L’offre de 7,4 milliards d’euros mise sur la table par Altice l’a emporté sur celles des fonds d'investissement Apax et Bain Capital (7,075 milliards) et de la fille aînée du président angolais, Isabel dos Santos (1,2 milliard). Si les négociations aboutissent il s’agira de la troisième acquisition d'importance pour Altice, après SFR (finalisée jeudi dernier) et Virgin Mobile, pour le rachat duquel le groupe a obtenu le feu vert de l'Autorité de la concurrence.

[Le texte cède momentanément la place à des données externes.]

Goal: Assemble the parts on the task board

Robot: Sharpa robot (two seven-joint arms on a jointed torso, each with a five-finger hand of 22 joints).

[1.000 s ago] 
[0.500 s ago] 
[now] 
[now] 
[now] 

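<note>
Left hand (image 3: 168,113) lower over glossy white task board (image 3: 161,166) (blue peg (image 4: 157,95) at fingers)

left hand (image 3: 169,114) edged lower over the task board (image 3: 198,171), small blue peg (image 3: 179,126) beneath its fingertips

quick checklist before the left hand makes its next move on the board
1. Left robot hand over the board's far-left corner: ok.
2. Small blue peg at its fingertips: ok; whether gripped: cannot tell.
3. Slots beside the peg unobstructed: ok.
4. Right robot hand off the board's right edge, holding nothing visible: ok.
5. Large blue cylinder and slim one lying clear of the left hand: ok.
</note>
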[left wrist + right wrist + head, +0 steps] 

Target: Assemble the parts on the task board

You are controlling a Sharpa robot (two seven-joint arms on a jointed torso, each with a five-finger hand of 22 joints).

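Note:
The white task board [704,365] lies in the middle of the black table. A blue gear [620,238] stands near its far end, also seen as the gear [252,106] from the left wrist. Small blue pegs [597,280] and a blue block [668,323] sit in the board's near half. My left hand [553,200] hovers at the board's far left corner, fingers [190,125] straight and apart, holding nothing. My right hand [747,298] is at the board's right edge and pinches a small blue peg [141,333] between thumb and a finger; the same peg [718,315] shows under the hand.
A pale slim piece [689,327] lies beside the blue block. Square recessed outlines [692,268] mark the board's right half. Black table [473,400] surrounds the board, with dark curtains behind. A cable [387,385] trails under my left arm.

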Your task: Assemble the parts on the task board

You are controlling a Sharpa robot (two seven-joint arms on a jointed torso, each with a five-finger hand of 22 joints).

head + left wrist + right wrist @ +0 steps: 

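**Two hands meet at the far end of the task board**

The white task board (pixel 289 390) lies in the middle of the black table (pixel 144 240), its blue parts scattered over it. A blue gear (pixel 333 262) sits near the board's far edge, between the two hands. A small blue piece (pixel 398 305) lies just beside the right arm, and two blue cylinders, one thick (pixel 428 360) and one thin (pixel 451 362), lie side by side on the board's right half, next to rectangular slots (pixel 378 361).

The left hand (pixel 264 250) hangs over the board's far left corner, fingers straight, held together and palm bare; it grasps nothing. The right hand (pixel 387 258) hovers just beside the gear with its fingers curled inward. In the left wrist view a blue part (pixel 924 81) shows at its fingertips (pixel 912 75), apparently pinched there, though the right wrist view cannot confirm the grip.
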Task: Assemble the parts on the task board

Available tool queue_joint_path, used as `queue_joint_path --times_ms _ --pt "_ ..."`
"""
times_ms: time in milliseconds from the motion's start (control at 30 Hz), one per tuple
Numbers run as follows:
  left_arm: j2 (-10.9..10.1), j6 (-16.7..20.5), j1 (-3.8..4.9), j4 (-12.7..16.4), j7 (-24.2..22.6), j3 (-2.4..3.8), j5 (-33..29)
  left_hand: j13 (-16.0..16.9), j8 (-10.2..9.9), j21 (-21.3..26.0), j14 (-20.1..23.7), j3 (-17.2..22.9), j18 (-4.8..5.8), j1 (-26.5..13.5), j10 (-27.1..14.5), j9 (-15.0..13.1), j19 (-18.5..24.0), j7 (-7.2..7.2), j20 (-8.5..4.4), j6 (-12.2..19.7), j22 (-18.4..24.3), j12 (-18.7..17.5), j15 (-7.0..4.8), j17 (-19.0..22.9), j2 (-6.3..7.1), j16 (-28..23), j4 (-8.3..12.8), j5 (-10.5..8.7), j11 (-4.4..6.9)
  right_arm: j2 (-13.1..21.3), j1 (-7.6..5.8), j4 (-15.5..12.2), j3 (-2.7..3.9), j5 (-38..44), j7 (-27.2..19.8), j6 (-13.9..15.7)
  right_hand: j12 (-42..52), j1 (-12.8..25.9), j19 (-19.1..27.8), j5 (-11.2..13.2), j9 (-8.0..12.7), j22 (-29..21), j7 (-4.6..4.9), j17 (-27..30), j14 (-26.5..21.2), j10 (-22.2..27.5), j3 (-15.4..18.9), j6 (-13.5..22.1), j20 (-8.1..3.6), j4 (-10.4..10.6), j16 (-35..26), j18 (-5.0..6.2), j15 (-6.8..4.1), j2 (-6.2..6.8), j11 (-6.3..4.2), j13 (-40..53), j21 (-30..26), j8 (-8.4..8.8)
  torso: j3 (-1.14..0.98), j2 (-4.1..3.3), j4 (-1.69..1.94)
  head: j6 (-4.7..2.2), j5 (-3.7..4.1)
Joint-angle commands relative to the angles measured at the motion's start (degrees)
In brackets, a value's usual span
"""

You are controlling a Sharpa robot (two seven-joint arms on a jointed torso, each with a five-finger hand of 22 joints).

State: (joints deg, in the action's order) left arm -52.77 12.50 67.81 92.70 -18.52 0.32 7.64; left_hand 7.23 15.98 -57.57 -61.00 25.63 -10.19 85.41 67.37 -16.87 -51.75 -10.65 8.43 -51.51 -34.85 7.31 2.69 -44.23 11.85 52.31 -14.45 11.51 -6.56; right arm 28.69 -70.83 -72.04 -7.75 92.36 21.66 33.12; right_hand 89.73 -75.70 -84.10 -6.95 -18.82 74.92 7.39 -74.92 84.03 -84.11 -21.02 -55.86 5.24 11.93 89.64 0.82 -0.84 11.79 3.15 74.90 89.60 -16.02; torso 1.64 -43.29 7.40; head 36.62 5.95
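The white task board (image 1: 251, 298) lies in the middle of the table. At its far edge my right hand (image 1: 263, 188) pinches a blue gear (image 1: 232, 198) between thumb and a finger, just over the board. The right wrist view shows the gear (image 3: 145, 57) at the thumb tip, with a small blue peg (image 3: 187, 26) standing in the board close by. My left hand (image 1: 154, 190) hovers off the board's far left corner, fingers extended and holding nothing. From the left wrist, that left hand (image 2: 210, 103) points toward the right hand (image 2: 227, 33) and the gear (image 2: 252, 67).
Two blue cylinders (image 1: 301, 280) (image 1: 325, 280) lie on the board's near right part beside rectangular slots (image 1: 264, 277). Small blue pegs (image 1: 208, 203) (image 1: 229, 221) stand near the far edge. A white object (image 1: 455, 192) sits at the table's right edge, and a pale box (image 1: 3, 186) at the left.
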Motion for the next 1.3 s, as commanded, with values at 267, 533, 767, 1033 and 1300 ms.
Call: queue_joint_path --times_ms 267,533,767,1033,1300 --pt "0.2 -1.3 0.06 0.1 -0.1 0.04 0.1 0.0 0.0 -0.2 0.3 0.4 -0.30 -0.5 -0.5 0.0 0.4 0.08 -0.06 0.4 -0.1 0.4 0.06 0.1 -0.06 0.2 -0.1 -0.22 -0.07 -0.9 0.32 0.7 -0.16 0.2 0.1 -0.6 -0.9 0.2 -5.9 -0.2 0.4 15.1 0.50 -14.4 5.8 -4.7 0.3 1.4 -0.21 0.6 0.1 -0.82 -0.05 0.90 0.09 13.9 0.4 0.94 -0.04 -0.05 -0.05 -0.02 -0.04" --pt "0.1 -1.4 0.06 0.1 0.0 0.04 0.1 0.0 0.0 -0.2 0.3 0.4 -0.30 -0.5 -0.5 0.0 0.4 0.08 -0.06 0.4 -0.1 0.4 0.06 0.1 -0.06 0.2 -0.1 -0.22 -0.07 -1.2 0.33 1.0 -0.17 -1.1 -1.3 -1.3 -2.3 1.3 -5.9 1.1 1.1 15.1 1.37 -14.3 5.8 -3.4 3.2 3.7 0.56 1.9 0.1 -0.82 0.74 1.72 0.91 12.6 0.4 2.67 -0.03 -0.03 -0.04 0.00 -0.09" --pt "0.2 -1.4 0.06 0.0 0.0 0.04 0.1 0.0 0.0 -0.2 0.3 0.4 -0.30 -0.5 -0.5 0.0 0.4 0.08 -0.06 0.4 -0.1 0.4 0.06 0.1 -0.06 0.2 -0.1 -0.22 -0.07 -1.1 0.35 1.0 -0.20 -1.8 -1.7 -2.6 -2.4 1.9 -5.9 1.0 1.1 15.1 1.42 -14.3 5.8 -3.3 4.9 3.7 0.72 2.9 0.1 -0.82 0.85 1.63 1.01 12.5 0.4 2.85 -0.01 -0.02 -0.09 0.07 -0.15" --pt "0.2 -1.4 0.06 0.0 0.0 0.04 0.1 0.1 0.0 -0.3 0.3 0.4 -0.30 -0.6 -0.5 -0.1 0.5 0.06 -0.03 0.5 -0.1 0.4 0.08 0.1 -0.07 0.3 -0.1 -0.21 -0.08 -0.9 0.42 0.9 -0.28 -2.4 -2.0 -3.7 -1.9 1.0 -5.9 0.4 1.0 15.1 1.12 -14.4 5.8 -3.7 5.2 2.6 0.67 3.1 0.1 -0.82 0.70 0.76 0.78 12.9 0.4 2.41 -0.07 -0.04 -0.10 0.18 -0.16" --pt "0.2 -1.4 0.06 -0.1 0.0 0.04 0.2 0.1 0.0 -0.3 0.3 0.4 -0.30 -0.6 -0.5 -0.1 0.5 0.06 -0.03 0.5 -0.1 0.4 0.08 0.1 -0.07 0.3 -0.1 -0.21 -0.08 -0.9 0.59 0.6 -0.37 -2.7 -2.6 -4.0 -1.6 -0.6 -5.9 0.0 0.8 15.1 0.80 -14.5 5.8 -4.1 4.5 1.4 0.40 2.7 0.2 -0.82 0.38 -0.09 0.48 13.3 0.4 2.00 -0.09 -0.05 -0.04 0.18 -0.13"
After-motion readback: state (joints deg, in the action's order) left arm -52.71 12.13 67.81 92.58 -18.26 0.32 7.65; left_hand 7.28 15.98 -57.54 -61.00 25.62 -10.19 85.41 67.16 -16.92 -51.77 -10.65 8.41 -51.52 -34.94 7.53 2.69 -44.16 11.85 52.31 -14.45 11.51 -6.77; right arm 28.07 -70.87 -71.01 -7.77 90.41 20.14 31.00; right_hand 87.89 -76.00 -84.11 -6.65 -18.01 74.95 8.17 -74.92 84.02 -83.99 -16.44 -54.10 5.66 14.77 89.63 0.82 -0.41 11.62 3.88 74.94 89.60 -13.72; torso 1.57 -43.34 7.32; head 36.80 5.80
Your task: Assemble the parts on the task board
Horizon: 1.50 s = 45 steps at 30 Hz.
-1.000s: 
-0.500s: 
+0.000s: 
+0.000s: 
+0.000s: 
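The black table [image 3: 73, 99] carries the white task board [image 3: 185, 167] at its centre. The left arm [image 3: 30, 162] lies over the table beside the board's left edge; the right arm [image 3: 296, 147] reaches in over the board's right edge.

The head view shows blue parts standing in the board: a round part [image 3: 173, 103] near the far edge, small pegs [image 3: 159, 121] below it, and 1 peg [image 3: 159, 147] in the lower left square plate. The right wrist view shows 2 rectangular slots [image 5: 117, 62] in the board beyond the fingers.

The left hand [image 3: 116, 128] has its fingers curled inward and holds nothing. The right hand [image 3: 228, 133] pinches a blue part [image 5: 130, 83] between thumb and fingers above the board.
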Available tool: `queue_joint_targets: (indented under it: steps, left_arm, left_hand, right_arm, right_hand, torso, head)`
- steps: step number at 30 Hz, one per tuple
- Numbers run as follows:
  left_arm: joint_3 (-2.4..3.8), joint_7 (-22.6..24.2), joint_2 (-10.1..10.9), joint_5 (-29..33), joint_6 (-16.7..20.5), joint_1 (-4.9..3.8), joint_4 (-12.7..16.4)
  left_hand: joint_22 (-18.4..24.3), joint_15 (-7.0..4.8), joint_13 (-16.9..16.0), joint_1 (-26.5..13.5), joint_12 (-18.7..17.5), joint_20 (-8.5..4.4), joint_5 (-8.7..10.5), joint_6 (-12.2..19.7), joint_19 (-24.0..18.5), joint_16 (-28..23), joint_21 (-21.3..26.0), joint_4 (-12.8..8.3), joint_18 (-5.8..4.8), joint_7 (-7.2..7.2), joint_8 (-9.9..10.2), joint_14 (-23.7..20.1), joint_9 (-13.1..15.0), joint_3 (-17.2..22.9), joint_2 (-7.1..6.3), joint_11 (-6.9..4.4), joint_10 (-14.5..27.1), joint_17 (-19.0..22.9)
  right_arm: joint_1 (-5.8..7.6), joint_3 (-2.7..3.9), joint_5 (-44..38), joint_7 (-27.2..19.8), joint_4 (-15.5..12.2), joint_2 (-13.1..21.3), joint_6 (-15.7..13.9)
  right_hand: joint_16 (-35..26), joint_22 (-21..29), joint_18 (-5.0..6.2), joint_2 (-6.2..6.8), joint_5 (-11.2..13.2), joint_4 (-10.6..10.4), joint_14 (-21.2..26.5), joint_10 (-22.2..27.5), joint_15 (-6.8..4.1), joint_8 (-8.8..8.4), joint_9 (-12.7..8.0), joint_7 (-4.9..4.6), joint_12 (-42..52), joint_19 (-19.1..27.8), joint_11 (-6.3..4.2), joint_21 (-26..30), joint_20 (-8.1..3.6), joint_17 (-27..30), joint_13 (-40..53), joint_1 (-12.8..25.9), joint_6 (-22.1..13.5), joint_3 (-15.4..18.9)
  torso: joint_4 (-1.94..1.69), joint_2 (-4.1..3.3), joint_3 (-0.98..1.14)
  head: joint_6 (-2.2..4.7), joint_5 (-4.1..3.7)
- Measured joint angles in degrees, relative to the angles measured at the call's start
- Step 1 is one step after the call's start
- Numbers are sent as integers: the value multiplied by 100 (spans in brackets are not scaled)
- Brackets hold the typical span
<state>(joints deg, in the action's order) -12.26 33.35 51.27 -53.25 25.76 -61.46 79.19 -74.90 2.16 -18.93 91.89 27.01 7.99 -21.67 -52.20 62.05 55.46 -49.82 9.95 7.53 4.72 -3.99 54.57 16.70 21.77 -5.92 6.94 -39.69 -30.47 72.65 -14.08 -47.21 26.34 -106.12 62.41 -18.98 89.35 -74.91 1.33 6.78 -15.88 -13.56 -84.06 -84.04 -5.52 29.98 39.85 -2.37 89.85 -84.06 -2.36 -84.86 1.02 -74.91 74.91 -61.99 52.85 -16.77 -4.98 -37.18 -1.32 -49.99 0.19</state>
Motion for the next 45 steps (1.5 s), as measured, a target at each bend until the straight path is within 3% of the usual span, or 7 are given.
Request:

Malgré un niveau d’endettement élevé (18 milliards d’euros, en comptant les filiales), Altice n’a eu aucun mal à trouver des financements pour son offensive sur Portugal Telecom. Cinq banques participent à l’opération : Morgan Stanley, Goldman Sachs, J.PMorgan, Crédit Suisse et Deutsche Bank.

Le groupe, qui possède déjà deux opérateurs portugais (Cabovisao et Oni), sera le premier opérateur portugais en cas de rachat de PT. Il a déjà passé un accord avec le groupe postal CTT pour « développer des synergies »  tout en affirmant vouloir créer 4000 postes.

Cette opération pourrait avoir des répercussions sur le marché français où Altice s’est montré intéressé par un rachat de Bouygues Telecom. La plupart des analystes estime que le groupe va devoir d’abord digérer ces trois rachats d’envergure avant de se lancer dans une nouvelle conquête.

Vers 10h15 le titre Altice bondit de 5% à Amsterdam tandis que Numericable cède 1,2% en ligne avec le reste du marché parisien.